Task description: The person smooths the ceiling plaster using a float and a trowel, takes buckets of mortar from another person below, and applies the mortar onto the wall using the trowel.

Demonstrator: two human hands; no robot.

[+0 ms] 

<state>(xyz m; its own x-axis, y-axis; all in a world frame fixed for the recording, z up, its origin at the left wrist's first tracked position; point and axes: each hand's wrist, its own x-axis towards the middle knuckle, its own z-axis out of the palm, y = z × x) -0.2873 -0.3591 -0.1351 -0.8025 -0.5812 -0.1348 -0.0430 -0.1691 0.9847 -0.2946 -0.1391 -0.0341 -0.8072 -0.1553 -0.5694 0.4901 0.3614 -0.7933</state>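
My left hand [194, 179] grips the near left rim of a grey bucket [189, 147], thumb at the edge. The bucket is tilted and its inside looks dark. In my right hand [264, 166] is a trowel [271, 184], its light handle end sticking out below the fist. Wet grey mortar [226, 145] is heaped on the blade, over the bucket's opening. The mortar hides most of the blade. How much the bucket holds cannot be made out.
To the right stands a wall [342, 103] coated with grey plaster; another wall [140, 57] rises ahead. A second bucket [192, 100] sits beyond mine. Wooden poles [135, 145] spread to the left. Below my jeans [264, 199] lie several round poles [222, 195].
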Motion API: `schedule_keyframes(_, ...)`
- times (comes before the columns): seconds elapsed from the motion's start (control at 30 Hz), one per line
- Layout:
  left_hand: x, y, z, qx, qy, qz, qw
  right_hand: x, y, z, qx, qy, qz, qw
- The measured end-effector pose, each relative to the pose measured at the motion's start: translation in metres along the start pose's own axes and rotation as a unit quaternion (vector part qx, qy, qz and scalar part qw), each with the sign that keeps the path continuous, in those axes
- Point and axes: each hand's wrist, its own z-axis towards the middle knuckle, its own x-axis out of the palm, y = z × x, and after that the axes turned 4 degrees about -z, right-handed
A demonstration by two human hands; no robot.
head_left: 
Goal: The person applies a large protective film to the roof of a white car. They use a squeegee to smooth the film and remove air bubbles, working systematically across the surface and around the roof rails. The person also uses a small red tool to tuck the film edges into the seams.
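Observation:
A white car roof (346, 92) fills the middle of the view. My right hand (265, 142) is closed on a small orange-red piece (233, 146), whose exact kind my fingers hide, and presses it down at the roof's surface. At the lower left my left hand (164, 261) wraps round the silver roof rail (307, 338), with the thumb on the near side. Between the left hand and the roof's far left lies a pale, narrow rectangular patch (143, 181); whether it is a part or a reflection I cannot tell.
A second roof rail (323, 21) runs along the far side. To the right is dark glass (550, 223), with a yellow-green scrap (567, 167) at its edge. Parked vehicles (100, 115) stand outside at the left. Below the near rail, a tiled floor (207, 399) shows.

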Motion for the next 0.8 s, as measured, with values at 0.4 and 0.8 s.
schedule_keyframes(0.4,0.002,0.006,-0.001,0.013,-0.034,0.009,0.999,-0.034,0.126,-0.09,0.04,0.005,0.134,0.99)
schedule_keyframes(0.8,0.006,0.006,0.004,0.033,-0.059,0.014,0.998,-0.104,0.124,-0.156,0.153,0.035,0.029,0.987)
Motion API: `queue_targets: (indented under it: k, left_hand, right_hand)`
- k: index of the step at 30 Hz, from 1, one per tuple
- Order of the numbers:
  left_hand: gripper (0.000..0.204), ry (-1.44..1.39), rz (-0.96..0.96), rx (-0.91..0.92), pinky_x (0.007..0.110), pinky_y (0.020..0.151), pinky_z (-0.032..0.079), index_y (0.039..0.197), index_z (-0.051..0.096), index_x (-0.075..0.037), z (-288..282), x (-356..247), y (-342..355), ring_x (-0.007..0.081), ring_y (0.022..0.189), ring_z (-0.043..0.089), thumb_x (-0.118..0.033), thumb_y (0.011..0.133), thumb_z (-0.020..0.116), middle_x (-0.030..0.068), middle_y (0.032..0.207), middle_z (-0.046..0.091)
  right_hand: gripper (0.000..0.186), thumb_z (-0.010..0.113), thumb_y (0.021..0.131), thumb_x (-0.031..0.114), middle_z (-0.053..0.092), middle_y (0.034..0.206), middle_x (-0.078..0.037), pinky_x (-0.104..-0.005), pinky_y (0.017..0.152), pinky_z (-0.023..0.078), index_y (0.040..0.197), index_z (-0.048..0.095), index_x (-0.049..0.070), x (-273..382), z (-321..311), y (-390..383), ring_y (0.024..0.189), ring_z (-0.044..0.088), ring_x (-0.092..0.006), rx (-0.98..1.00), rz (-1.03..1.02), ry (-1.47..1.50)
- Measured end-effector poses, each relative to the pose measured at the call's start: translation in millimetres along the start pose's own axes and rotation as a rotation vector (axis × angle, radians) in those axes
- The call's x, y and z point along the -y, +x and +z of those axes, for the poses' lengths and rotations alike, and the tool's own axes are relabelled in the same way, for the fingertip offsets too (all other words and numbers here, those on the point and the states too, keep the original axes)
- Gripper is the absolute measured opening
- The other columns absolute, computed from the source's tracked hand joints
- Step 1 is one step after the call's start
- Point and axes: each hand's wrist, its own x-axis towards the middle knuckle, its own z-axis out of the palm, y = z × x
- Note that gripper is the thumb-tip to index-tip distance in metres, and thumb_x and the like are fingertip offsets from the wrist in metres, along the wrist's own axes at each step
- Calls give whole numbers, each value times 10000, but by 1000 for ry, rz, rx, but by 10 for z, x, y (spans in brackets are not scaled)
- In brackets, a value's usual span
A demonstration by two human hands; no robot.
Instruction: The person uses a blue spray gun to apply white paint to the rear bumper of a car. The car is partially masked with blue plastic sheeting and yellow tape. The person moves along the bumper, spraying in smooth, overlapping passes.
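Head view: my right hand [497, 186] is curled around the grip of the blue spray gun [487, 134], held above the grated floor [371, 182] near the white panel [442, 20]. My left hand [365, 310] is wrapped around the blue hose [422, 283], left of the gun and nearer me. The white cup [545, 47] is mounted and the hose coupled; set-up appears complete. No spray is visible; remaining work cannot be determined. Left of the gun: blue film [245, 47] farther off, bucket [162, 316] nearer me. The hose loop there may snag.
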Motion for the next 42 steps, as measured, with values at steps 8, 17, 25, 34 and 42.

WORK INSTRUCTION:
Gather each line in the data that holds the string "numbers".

RESPONSE AREA:
- Order of the numbers:
- The call's x, y and z point along the -y, +x and +z of those axes, for the poses' lengths and rotations alike, and the tool's own axes are relabelled in the same way, for the fingertip offsets too (all other words and numbers here, those on the point and the states too, keep the original axes)
- Calls give whole numbers, each value times 10000, but by 1000 for ry, rz, rx, but by 10 for z, x, y (spans in brackets are not scaled)

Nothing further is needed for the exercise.